___ Information shown ___
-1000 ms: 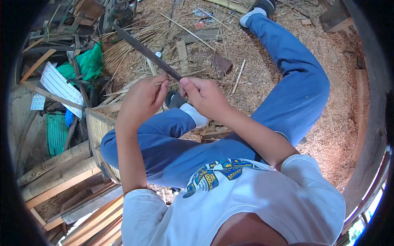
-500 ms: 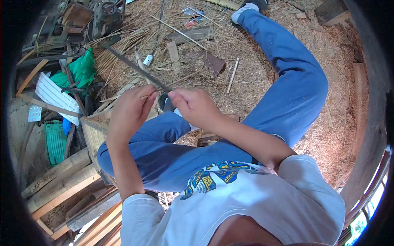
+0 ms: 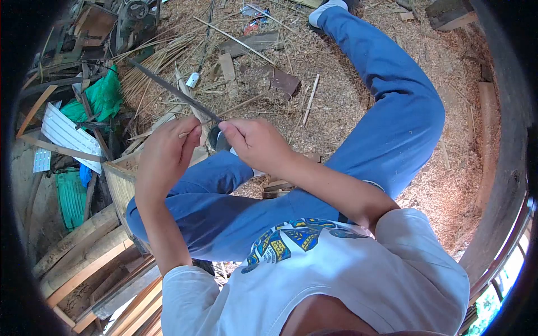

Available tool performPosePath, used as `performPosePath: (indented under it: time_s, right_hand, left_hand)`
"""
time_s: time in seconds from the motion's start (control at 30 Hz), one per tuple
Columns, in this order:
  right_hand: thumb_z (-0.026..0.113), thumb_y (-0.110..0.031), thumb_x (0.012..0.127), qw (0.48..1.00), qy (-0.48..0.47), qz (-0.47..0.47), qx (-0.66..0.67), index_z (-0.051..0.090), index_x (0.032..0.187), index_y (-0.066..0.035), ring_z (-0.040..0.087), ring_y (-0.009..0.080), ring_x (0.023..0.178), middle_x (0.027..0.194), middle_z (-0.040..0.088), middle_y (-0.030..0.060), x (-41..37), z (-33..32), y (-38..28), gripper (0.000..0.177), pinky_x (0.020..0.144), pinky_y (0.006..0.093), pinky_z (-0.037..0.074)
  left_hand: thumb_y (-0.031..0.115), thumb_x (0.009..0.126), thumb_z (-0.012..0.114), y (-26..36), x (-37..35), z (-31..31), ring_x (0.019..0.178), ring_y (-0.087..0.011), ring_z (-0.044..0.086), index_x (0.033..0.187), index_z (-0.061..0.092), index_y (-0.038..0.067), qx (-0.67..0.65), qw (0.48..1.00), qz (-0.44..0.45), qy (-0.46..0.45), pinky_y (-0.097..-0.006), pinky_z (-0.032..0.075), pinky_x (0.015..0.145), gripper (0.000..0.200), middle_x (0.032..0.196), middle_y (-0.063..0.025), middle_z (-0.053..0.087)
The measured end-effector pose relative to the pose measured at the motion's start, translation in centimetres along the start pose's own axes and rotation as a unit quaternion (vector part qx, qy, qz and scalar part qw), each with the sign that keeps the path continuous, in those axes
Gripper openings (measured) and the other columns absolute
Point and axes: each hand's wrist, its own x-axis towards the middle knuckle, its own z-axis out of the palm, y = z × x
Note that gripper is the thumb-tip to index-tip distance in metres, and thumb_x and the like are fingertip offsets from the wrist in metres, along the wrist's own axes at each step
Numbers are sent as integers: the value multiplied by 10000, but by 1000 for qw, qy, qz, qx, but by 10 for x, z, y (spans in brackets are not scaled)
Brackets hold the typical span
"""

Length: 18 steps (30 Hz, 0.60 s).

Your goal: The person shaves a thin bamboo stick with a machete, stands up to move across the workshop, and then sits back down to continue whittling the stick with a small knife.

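My right hand (image 3: 255, 143) is closed around the near end of a long, narrow dark blade (image 3: 174, 89), thumb laid along it. The blade slants away to the upper left, over the littered ground. Close by on the left, my left hand (image 3: 165, 157) is closed, its thumb and fingers pinched together. A thin pale stick (image 3: 183, 135) shows at its fingertips; most of it is hidden by the hand. The two hands are a small gap apart, above my bent leg. My right hand's fingers are mostly hidden from view.
A wooden box (image 3: 120, 182) stands beside my knee, with stacked planks (image 3: 84, 263) below it. A bundle of thin strips (image 3: 148, 75), a green plastic bag (image 3: 103, 95) and a white corrugated sheet (image 3: 70, 131) lie left. Shavings cover the ground (image 3: 414, 162); a dark beam (image 3: 513, 140) curves along the right.
The whole view has shifted slightly, so hands, blade and ground appear a little farther left. Both hands keep their hold, and the blade keeps much the same slant.
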Motion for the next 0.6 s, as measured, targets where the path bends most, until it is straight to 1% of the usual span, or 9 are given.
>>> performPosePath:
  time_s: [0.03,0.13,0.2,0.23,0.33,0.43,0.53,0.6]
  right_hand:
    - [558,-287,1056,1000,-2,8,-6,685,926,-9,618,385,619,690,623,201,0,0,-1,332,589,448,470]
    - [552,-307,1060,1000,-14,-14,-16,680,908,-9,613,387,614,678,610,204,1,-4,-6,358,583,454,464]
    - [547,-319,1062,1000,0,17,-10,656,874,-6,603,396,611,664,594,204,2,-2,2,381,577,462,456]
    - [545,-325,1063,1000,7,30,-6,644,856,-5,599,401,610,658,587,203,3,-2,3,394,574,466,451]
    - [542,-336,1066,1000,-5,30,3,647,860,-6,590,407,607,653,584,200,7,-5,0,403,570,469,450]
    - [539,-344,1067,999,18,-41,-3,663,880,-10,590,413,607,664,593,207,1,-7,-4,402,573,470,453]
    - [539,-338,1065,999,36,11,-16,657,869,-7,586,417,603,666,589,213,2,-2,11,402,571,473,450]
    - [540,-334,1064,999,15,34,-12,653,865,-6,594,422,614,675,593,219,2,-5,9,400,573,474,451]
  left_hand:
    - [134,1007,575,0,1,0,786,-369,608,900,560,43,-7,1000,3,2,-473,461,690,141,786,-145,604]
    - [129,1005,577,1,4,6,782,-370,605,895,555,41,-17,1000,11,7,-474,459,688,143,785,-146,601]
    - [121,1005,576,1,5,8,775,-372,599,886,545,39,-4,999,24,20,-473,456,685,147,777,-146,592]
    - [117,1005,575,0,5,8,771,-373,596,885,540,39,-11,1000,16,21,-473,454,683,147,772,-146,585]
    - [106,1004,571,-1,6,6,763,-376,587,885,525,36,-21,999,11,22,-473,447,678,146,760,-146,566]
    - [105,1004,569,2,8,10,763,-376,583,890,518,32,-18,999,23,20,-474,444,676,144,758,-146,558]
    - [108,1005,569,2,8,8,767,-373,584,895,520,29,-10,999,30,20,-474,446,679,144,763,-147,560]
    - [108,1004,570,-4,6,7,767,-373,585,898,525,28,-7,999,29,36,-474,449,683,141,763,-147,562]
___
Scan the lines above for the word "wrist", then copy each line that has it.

Point and axes: each hand's wrist, its own x-axis towards the middle knuckle, its own z-axis out of the palm, y = z × x
Note that gripper is the thumb-tip to index-tip distance in metres, and thumb_x and the like are fingertip offsets from the wrist in metres, along the wrist's own axes at each step

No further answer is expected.